== Excerpted data
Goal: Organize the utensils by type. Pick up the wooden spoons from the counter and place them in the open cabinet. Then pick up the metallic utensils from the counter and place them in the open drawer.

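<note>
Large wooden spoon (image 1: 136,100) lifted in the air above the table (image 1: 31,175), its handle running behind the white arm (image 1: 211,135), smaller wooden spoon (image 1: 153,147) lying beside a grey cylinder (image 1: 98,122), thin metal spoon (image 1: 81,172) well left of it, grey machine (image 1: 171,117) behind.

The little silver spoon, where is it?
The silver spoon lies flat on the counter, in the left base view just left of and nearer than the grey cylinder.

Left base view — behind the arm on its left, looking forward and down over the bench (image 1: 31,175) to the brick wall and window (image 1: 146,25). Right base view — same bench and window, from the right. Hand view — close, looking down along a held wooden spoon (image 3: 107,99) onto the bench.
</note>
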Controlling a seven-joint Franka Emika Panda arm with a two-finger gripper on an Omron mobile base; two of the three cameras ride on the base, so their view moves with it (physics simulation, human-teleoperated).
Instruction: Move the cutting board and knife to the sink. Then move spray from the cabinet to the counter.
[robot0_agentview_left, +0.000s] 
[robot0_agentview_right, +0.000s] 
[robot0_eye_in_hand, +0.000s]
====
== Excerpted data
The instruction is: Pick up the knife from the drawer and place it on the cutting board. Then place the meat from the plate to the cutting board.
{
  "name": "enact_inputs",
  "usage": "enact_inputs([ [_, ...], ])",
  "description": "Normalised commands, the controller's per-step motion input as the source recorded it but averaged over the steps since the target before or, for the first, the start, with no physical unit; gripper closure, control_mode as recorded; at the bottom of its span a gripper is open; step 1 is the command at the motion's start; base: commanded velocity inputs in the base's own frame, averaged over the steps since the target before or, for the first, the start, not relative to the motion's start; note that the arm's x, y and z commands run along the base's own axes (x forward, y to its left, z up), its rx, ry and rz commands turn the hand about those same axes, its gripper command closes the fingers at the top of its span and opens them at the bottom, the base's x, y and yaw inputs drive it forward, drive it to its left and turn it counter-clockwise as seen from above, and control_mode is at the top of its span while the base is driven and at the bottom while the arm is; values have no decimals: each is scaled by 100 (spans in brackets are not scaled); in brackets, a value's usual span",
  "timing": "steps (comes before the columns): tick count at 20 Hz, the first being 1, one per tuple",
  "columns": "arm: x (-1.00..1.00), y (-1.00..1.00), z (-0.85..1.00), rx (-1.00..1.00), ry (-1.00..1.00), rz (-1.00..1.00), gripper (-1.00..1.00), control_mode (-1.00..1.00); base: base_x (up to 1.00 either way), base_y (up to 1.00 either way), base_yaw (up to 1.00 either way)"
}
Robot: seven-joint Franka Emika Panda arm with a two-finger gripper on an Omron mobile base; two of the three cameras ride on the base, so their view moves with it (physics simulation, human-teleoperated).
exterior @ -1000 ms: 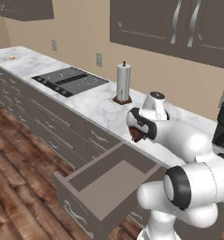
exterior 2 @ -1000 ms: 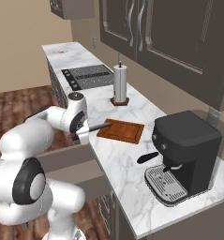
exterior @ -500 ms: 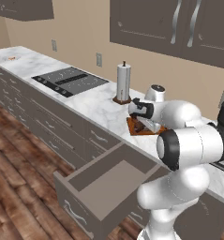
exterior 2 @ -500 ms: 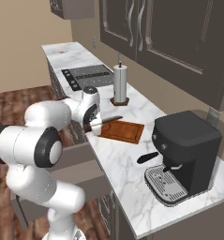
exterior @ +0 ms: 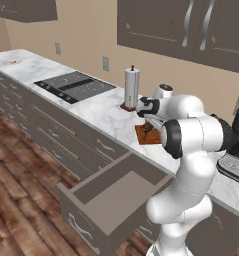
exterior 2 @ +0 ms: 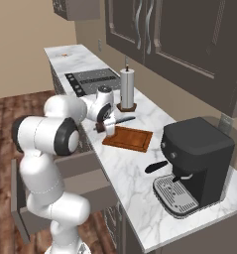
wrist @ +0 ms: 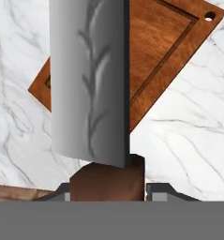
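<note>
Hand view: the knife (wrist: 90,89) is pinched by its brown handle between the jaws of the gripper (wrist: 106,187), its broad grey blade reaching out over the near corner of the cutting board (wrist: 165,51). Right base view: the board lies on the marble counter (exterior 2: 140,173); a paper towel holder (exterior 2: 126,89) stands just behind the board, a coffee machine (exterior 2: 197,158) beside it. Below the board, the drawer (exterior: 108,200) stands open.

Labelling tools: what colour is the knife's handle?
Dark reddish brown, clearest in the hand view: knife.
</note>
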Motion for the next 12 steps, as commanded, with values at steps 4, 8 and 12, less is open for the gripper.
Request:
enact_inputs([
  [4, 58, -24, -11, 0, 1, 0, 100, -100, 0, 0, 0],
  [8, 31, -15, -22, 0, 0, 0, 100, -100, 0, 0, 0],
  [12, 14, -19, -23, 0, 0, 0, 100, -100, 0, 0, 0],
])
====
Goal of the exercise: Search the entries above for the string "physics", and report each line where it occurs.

Answer section:
Controlling a seven-joint Franka Emika Panda arm with a two-finger gripper on an Omron mobile base; two of the three cameras ride on the base, so their view moves with it (physics simulation, human-teleoperated).
Robot: seven-joint Franka Emika Panda arm with a two-finger gripper on an Omron mobile base; two of the three cameras ride on the base, so their view moves with it (physics simulation, human-teleoperated).

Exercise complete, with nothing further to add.